Protected Health Information (PHI) is kept secure under Health Insurance Portability and Accountability Act Rules, which requires adherence from covered entities (CEs) to put in place a number of controls to ensure that healthcare data is not disclosed to unauthorized people.
Should that happen, or if the data is stolen, covered bodies also have a requirement to notify the Office for Civil Rights (OCR) and any persons affected by the violation, with the rules and regulations for doing so stated in the Breach Notification Rule.
These rules relate to most healthcare providers, health plans and healthcare clearinghouses; however, the OCR has recently released advice on Workplace Wellness Programs, as there appears to be a lack of clarity about coverage under HIPAA Rules.
This confusion in relation to HIPAA and Workplace Wellness Programs is understandable, because whether these schemes are included in HIPAA depends on how the wellness programs have been set up, and if they are provided through an employer as part of a group health plan.
In many examples, members of staff are encouraged to join Workplace Wellness Programs that are provided as part of a group health plan, with the employer receiving certain benefits for increasing the number of employees signed up to the program. The employer may, for instance, receive a financial bonus such as a reduction in premiums in exchange for signing up more staff members. However, a wellness program may also be offered directly by an employer to its workforce.
The HIPAA rules for both of these are actually different. When a program is provided as part of a group health plan, the data that is taken from the employee is considered to be Protected Health Information, as group health plans are included in HIPAA Rules.

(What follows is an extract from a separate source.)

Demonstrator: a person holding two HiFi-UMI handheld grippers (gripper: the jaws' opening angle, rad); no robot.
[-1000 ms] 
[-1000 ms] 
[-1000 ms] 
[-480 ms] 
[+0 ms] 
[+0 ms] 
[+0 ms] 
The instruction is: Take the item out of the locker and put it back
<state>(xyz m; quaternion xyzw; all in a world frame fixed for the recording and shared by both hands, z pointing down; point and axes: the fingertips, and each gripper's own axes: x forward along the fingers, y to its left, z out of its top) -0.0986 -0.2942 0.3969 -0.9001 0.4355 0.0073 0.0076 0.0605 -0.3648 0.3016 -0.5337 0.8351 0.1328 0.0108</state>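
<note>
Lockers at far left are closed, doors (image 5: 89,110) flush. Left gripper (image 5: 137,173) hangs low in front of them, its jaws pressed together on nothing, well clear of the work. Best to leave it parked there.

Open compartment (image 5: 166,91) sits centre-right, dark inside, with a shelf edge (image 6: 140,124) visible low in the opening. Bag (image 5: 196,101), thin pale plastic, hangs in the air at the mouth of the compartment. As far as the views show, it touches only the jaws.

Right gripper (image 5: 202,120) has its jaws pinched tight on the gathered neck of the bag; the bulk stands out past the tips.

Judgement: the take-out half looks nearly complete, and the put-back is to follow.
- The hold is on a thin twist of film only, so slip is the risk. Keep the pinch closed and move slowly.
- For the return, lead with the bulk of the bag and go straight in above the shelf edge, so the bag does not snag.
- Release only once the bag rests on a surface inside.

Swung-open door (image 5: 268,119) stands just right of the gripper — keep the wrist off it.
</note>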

However, if an employer provides a wellness program directly, since the employer is not covered included in HIPAA, neither is the Workplace Wellness Program, even though the same data may be gathered in both cases. As pointed out by the OCR, in some cases, even though HIPAA doesn’t cover the data, other federal and state legislation may do so some data privacy protections may still be in place.
If the Wellness Program is provided as part of a group health plan, there are security measure in place in relation to the information – PHI – that can be passed to an employer. Oftentimes, these schemes include the employer providing some sort of service or assistance with the management of the program.

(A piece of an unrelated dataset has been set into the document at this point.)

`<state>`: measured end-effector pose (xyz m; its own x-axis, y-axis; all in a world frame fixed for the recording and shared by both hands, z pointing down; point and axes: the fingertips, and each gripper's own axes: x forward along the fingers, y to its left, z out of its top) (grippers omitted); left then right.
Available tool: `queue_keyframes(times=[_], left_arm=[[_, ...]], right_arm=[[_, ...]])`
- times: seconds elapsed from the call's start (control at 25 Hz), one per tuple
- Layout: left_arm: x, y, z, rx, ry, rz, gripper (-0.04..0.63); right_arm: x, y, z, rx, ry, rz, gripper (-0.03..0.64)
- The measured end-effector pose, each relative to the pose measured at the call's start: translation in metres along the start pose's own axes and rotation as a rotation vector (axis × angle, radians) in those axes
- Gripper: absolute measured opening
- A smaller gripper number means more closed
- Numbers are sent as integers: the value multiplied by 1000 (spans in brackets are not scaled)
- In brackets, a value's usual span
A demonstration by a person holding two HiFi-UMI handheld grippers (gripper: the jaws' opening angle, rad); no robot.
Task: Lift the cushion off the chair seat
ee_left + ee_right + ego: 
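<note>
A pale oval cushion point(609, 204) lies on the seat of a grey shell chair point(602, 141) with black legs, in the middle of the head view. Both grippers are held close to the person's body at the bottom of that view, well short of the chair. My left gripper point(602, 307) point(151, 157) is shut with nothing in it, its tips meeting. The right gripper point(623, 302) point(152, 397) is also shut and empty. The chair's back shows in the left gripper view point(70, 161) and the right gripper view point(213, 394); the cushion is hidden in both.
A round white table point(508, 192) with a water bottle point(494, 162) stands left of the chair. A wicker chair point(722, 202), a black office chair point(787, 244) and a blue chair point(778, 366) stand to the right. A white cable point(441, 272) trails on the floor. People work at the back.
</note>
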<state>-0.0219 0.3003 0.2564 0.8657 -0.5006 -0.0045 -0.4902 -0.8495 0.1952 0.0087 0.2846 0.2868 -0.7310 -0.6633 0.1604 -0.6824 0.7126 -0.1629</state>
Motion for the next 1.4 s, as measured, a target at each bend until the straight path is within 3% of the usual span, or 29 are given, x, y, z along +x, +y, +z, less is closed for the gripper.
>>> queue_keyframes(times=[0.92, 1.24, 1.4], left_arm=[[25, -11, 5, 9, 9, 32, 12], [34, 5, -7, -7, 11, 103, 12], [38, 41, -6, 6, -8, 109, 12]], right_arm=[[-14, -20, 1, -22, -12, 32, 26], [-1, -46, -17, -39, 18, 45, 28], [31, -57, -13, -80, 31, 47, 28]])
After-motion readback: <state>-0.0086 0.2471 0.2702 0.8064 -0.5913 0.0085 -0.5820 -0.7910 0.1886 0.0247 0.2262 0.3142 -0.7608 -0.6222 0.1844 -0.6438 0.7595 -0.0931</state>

The OCR states that “Where this is the case, and absent written authorization from the individual to disclose the information, the group health plan may provide the employer as plan sponsor with access to the PHI necessary to perform its plan administration functions, but only if the employer as plan sponsor amends the plan documents”
The employer must also agree not to release any of the PHI for the purposes of “employment-related actions” and must ensure that sufficient security measures are put in place to ensure that PHI is safeguarded in accordance with HIPAA Security Rule requirements. The employer must also make known any unauthorized or accidental disclosures of PHI to the group health plan, which will be responsible for the breach response and sending notification letters to those affected.
However, it is vital to note that an employer that does not perform any administrative functions for the group health plan would not be allowed to access the PHI of the program members without written authorization having first been received from the persons in question, although there are some exceptions. For example, a summary of health information may be provided for “the purposes of modifying the plan or obtaining premium bids for coverage” and information relating to “information on which individuals are participating in the group health plan” can also be legitimately disclosed.
It is important that any employer who supplies wellness plans in the workplace is familiar with the HIPAA Rules governing those plans, and for employees to also familiarize themselves with the rules governing disclosure of their PHI, and whether their data actually constitutes PHI.